▸ **WHAT YOU WILL DO**: Lower down are entries containing pictures. Copy exactly, without those pictures, the lines from the line with "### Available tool" through the line with "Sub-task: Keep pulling".

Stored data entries
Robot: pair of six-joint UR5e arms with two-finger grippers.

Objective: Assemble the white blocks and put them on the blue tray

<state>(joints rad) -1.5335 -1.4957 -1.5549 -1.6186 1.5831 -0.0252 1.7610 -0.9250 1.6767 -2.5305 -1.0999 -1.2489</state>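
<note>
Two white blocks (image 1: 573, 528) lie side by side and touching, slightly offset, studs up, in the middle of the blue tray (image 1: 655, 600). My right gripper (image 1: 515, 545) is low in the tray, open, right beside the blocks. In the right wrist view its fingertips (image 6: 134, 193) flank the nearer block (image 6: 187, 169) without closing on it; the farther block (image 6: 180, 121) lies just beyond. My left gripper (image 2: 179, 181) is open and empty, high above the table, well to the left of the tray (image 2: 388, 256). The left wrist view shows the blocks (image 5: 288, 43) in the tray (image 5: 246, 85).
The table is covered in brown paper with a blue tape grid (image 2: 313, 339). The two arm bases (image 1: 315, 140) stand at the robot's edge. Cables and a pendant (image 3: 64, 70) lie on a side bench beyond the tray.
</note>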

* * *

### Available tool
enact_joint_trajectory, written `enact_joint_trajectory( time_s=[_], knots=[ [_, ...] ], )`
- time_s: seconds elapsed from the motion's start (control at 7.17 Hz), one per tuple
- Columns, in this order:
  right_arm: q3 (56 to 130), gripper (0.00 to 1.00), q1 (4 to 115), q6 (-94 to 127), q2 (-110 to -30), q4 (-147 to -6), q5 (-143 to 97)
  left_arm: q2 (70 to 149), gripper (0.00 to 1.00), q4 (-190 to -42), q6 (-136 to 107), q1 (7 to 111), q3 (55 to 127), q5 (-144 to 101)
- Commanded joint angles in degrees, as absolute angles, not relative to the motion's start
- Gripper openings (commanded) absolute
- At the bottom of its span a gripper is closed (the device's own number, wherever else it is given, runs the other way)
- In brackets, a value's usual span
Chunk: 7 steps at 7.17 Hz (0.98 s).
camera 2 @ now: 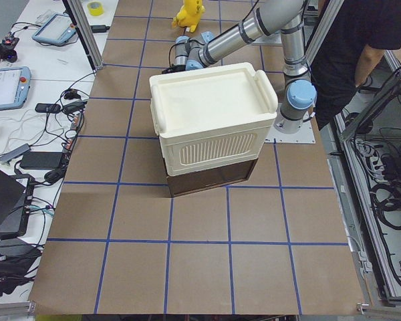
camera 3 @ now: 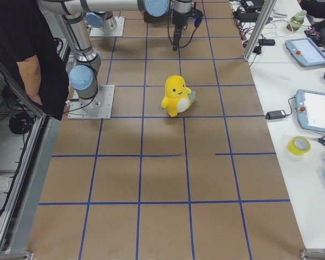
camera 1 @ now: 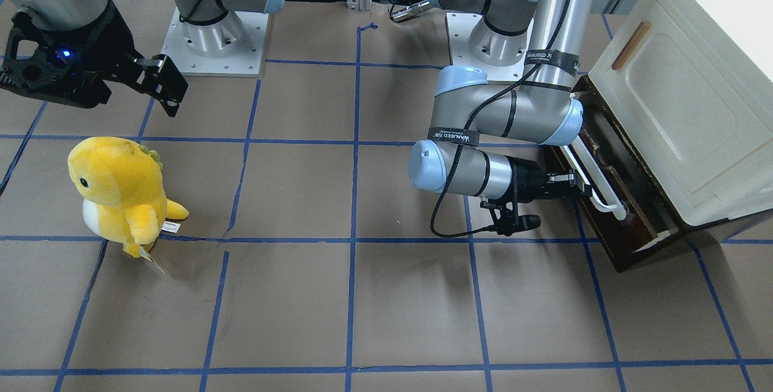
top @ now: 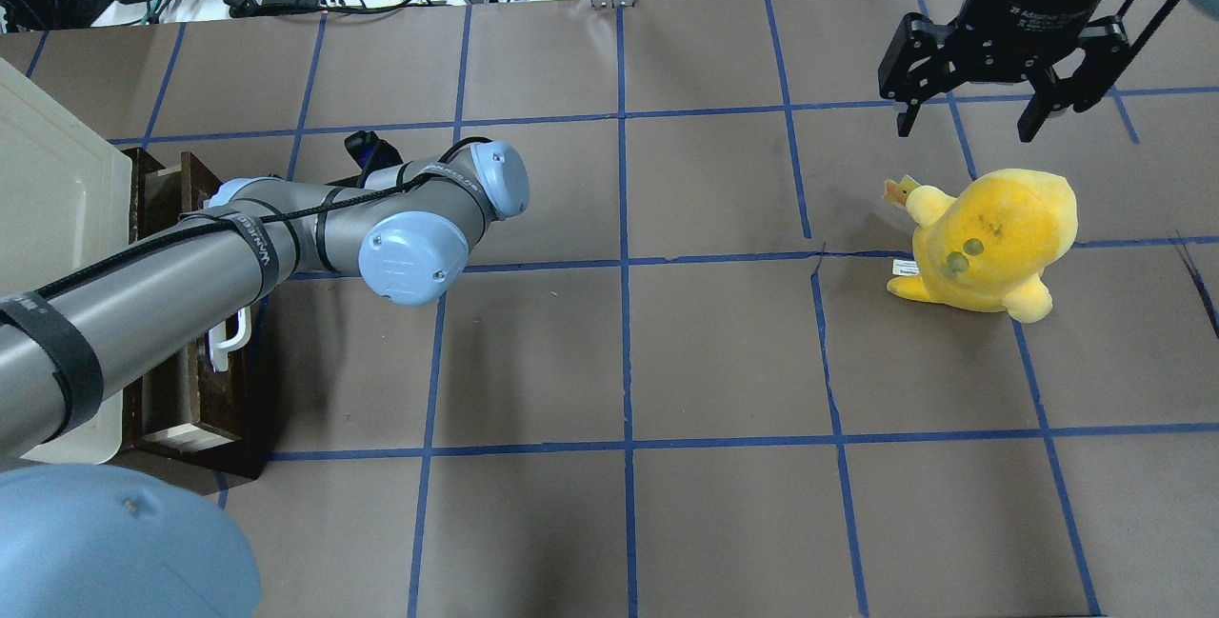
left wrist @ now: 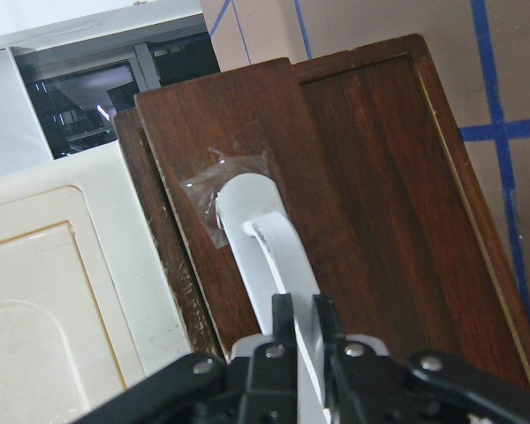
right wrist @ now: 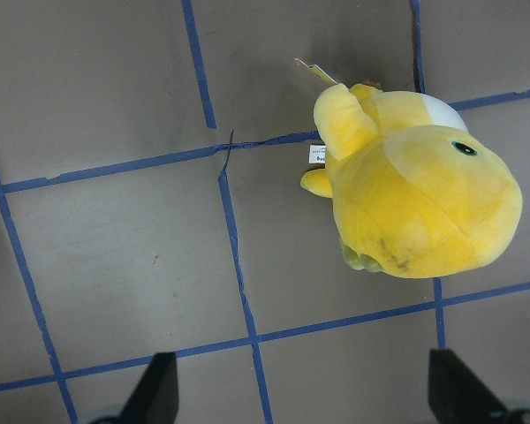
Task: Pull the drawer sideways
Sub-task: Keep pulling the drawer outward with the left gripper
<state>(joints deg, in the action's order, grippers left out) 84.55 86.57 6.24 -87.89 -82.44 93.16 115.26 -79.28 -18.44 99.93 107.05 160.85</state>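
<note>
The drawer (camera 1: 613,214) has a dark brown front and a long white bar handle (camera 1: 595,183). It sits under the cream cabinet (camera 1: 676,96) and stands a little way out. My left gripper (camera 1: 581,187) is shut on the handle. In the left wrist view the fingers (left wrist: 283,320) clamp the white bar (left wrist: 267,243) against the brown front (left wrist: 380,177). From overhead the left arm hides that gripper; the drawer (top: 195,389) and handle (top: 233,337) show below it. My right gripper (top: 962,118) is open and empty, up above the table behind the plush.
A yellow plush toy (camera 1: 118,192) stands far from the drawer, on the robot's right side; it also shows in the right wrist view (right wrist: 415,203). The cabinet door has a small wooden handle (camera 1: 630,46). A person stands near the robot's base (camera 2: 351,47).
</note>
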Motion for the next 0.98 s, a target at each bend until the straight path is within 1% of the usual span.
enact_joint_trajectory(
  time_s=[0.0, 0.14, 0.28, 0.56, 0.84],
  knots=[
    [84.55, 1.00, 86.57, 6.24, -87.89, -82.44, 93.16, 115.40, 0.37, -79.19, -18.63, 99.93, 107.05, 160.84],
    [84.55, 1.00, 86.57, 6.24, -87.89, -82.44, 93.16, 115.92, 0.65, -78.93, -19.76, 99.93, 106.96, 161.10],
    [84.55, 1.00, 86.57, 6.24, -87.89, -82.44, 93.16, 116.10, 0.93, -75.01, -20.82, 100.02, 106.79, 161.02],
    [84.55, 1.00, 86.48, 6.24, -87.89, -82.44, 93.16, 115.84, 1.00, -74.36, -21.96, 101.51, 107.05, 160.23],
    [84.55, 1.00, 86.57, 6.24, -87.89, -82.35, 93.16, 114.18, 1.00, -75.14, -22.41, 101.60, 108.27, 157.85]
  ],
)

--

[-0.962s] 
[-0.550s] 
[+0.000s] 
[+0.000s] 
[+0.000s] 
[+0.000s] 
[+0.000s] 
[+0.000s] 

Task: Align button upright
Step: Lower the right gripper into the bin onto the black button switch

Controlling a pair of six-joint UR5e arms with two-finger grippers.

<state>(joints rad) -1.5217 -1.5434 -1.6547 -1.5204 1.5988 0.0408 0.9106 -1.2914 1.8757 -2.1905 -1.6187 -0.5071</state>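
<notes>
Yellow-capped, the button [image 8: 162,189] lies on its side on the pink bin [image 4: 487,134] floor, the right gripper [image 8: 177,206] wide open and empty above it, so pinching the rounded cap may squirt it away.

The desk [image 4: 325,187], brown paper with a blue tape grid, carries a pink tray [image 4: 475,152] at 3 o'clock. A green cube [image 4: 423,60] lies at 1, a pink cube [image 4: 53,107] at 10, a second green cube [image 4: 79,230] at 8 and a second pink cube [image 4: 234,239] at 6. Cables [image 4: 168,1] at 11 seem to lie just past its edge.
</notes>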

▸ **SOLUTION FOR THIS EXERCISE**:
### Available tool
enact_joint_trajectory, written `enact_joint_trajectory( time_s=[_], knots=[ [_, ...] ], )`
- time_s: seconds elapsed from the motion's start (control at 7.17 Hz), one per tuple
- Columns, in this order:
  right_arm: q3 (56 to 130), gripper (0.00 to 1.00), q1 (4 to 115), q6 (-94 to 127), q2 (-110 to -30), q4 (-147 to -6), q5 (-143 to 97)
  left_arm: q2 (70 to 149), gripper (0.00 to 1.00), q4 (-190 to -42), q6 (-136 to 107), q1 (7 to 111), q3 (55 to 127), q5 (-144 to 101)
- Commanded joint angles in degrees, as absolute angles, not relative to the motion's start
- Gripper openings (commanded) absolute
- At the bottom of its span a gripper is closed (the device's own number, wherever else it is given, runs the other way)
- In brackets, a value's usual span
Chunk: 7 steps at 7.17 Hz (0.98 s).
camera 2 @ now: 
camera 3 @ now: 
camera 1 @ now: 
top @ now: 
left wrist @ now: 
right wrist @ now: 
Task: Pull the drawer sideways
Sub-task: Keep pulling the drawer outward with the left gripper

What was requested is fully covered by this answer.